The really rough newborn stage is over but the easier infant phase of only getting up a few times a night has also not quiet yet set in so we're in between.
I'm tired of being in my pajamas and maternity clothes everyday. I want to wear normal things. I MIGHT try an outfit post this week but a few days ago I tried on a size medium button down shirt thinking I'd just wear it open and I couldn't even get my arm in the sleeve. Yeah, that made me feel like poop!
I'm sick of being cooped up in the house 24/7. I'm ready to go do something normal like to go to Target but I am also that mom who will do ANYTHING to keep her baby from crying so if that means not taking in the car, then we stay home. There is something about that newborn cry, you know the one where they really loose it and just all out whale, that males me insane. Honestly, I don;t think it;s safe for me to drive a car at that point. Anyone else feel this way?I think mother's are wired like that on purpose so you will immediately stop whatever your doing and tend to your baby. Problem is we;re not cave women and we have them strapped into car seats going 55 on a freeway. We can't tend to them and it's torture to listen to.

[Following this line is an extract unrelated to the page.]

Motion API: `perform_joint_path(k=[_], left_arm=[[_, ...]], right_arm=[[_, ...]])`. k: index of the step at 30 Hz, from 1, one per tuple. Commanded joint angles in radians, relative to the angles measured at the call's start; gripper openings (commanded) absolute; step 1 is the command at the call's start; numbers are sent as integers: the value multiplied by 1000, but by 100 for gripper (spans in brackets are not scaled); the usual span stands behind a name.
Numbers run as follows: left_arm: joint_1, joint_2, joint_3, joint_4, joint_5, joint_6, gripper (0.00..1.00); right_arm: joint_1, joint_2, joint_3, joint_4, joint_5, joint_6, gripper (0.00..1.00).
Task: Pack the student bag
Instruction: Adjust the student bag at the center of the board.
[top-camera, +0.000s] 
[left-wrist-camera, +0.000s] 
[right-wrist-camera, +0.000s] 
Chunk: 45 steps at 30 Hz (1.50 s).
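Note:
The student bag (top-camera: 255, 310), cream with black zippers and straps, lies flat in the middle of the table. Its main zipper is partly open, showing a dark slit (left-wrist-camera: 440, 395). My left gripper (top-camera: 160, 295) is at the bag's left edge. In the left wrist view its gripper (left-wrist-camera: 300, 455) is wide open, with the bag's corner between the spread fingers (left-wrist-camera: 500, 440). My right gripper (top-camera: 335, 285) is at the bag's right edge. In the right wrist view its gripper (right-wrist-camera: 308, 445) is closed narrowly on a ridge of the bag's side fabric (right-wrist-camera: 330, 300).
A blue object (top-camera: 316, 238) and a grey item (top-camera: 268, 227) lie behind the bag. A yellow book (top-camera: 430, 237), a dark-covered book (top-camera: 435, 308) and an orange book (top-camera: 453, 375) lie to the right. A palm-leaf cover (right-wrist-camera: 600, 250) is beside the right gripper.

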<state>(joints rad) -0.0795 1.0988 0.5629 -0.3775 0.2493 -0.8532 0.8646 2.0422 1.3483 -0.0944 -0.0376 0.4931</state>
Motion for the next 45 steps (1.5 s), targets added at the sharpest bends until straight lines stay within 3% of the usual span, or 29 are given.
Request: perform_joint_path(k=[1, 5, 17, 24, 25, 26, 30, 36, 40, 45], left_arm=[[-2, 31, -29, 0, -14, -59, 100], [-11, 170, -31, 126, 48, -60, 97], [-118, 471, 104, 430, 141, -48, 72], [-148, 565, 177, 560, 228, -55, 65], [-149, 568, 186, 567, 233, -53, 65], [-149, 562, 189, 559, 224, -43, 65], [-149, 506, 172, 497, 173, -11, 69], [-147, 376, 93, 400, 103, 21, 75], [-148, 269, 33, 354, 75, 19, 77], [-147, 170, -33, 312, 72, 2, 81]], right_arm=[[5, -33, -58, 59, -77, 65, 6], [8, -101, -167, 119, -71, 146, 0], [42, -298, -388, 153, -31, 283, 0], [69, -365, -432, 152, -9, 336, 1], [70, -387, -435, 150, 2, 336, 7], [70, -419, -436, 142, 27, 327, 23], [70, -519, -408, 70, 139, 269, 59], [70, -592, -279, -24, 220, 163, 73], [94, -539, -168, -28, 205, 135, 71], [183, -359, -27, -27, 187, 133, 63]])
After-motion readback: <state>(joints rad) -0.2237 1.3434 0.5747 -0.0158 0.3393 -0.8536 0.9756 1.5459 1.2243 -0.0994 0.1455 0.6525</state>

My point is I'd rather stay holed up in this house than risk the screaming newborn.
I have to admit I am so glad Tosh is getting bigger. This is my last baby so I am trying to love every single moment but I must admit I'm not a newborn kinda gal. Of course they are beautiful and amazing but I prefer them when they are drooling and smiling from ear to ear with a hefty layer of chub all around; a bit less breakable.
I never was "a baby" person. You know some people are just "baby" people, not me! I was the youngest so had no younger brothers or sisters to hold and I never really baby sat. I don't know for some reason babies always made me very uncomfortable. I never want to hold other peoples babies. I just don't. They scare me,
I adore my own and I'd love to play with a kid or two but no one Else's new borns please. Not the baby type here.
Yes, I so realize I have 3 but their mine. It's a very different story when you grew them inside you.
Anyway, I'll stop my ridiculous sleep deprived ramble and try to get back into the bed without waking the prince. Wish me luck!